The problem is, the people who watch these videos are not adults who understand the dark side to this, but kids who have not developed enough understanding for them to be able to comprehend all this.
These mukbangers are making money off of exploiting such innocent minds at the price of their own health. This should not be allowed and YouTube should age restrict these videos for viewers over the age of 18. Parents don't pay attention to what their kids watch, and even if they do, watching someone eat is harmless, on the surface of it.
Also, this other YouTuber called Trisha Paytas, who does cooking, mukbang and other videos on her channel is claimed to be quite problematic.
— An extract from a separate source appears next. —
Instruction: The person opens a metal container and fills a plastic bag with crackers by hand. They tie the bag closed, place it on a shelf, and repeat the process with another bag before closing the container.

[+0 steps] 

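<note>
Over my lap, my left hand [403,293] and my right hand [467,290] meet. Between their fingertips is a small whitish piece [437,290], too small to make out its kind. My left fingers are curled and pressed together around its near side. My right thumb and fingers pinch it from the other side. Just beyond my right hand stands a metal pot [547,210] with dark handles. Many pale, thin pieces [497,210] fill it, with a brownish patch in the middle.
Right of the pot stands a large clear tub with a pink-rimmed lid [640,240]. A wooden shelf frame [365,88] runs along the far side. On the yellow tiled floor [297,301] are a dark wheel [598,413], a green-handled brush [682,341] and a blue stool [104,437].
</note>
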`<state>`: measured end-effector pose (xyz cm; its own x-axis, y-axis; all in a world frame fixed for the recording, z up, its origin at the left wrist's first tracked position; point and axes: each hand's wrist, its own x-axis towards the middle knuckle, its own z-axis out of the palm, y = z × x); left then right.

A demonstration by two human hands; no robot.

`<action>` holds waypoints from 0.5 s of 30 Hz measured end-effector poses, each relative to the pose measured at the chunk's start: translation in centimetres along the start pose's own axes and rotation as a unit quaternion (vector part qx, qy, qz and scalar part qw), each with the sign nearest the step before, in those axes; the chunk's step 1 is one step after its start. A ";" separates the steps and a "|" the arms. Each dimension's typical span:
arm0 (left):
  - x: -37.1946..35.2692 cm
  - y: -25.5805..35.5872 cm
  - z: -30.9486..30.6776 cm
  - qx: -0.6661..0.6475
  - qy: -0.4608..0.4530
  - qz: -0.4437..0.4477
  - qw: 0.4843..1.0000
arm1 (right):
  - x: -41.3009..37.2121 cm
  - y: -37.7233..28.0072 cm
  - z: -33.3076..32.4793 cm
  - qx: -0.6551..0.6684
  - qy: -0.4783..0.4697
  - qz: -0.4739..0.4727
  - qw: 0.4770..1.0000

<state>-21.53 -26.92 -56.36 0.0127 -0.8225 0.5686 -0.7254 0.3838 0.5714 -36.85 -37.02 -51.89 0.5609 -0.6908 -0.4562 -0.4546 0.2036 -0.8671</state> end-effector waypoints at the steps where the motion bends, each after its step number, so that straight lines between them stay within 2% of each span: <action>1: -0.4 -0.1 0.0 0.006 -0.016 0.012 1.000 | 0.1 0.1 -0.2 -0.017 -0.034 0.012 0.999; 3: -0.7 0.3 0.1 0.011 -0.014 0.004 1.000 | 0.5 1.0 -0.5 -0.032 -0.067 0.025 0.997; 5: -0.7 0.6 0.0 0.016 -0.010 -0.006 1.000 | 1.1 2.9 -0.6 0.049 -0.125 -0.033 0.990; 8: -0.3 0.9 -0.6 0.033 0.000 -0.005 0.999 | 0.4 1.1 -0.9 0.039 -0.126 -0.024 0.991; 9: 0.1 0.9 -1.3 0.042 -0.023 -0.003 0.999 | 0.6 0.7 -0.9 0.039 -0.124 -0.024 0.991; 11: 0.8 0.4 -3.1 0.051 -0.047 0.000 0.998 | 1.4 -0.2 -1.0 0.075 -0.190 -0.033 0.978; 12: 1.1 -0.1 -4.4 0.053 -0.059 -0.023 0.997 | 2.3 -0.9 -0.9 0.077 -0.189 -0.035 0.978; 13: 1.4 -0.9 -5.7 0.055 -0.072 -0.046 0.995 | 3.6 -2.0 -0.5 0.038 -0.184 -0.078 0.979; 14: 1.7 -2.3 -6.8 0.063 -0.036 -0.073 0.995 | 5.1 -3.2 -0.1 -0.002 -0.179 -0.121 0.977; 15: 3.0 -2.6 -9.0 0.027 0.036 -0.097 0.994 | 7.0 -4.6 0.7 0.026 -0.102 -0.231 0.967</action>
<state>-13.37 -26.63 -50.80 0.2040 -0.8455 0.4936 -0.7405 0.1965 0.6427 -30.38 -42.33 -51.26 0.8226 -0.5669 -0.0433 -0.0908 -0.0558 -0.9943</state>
She has gotten into a lot of controversies with the LGBTQ community, the DID community and many more, is actually celebrated for being open about her body issues.
She is very out and open about having her body modified through plastic surgeries including getting constant fillers (lip, cheek, chin) on her face.
She talks on different issues, mostly YouTube drama, but also a lot about how she’s “fat” while eating unhealthy food with over 1000s of calories in just one sitting. With around 5 million subscribers on YouTube, in my opinion, it does not promote the right message to her viewers as the message her videos portray is “eating food can make you feel better when you’re going through a tough time”. She has had a history of mental illnesses as well. But her supporters celebrate her for being “real” and being an example for a plus-sized influencer. No obese/overweight person should be allowed to influence a group of people, if they subliminally promote the wrong message, in the name of body positivity.
These things clearly glorify eating disorders and platforms like YouTube should definetely do something about it before it’s too late instead of sitting and watching the money roll in through such videos.